This package is auto-updated.

Last update: 2024-03-22 16:43:38 UTC


A php framework to work with PSR-7 requests and responses.

How does it work?

In short, the framework recieves a request, determines and calls the proper controller and returns the result as a response.

Getting Started


Install the LightFramework via composer into your projects directory:

composer create-project dariorieke/lightframework --stability=dev

If your installation is in a subfolder, you have to edit the .htacces file

File structure

After installation you should see the following structure inside your project:

 ┣ 📂.git
 ┣ 📂config
 ┣ 📂public
 ┃  ┕📜index.php
 ┣ 📂src
 ┣ 📂tests
 ┣ 📂vendor
 ┣ 📜.gitignore
 ┣ 📜.htaccess
 ┣ 📜composer.json
 ┗ 📜composer.lock

The config/ directory contains the framework and applications services and configuration.

public/index.php is the main entry point for your application. All requests should be redirected to this file. This is done by default by the .htaccess file. The public/ directory can be used to deliver files like assets directly as it can be accessed from the browser.

src/ contains the framework files.

tests/ is the place to put your application tests, there are already some tests for the components in src/.

The vendor/ folder contains all composer dependencies for this project defined in composer.json / composer.lock.

.git/ and .gitignore are there in case you want to manage your project with git.

You might want to ask yourself where to put your applications classes and files. Its up to you. But LightFramework recommends to create a app/ folder in the root of your application and add autoloading for it to the composer.json file like this:

"autoload": {
    "psr-4": {
        "DarioRieke\\LightFramework\\": "src/",
        "MyGreatApplication\\": "app/"


To configure the application, you can use .ini files based on the environment.

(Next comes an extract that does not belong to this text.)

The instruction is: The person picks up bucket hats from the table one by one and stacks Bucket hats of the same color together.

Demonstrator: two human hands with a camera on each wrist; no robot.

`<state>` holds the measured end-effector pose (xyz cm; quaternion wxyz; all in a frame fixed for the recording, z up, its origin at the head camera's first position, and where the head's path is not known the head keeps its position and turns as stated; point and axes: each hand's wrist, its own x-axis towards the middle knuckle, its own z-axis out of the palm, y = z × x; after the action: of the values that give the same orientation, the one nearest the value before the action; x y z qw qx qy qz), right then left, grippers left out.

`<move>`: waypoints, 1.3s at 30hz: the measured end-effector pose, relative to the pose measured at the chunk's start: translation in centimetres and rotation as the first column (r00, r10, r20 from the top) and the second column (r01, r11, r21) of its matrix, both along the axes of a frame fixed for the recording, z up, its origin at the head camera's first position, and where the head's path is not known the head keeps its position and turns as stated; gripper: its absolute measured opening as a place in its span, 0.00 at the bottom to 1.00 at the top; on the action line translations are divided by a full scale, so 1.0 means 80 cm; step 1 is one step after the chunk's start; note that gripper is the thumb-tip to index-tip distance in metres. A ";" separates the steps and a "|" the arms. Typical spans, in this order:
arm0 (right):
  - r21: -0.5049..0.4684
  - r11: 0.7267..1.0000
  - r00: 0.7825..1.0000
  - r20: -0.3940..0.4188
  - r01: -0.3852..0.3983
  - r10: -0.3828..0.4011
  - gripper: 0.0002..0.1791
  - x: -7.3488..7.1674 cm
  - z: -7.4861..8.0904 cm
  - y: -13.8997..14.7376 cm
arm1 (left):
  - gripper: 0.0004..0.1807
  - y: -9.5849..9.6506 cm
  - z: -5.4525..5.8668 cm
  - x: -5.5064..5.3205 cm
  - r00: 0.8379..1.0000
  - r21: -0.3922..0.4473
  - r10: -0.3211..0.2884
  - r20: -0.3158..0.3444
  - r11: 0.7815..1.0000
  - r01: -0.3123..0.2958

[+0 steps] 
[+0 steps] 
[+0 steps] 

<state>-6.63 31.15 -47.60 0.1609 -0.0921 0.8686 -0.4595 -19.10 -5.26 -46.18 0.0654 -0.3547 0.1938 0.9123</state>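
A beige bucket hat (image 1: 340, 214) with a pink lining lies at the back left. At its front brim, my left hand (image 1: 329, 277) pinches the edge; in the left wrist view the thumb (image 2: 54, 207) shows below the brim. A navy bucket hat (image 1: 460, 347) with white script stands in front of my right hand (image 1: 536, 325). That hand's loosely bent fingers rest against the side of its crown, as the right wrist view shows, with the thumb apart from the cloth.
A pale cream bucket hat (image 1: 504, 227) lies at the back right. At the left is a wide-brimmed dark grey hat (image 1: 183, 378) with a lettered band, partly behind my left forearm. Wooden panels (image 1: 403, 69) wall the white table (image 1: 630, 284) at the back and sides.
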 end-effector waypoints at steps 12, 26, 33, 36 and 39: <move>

Open the config/config.ini file. This is the main configuration file. It will be loaded in each environment. When you defined a custom configuration option you can access it in the application via the container:


or in the $_SERVER superglobal


The config/config.ini file contains 2 parameters by default:

APP_ENV = dev
APP_DEBUG = true

APP_ENV is the environment the app is running in. The application will load its configuration based on the environment. If you set the environment to - for example - 'production', the framework would attempt to load a config/production/config.ini file too which config values would overwrite the previously loaded ones. This way you can easily use different configuration in different environments.

APP_DEBUG controls if your application is in debug mode.

Services Configuration

Open the config/services.php file to see all default services.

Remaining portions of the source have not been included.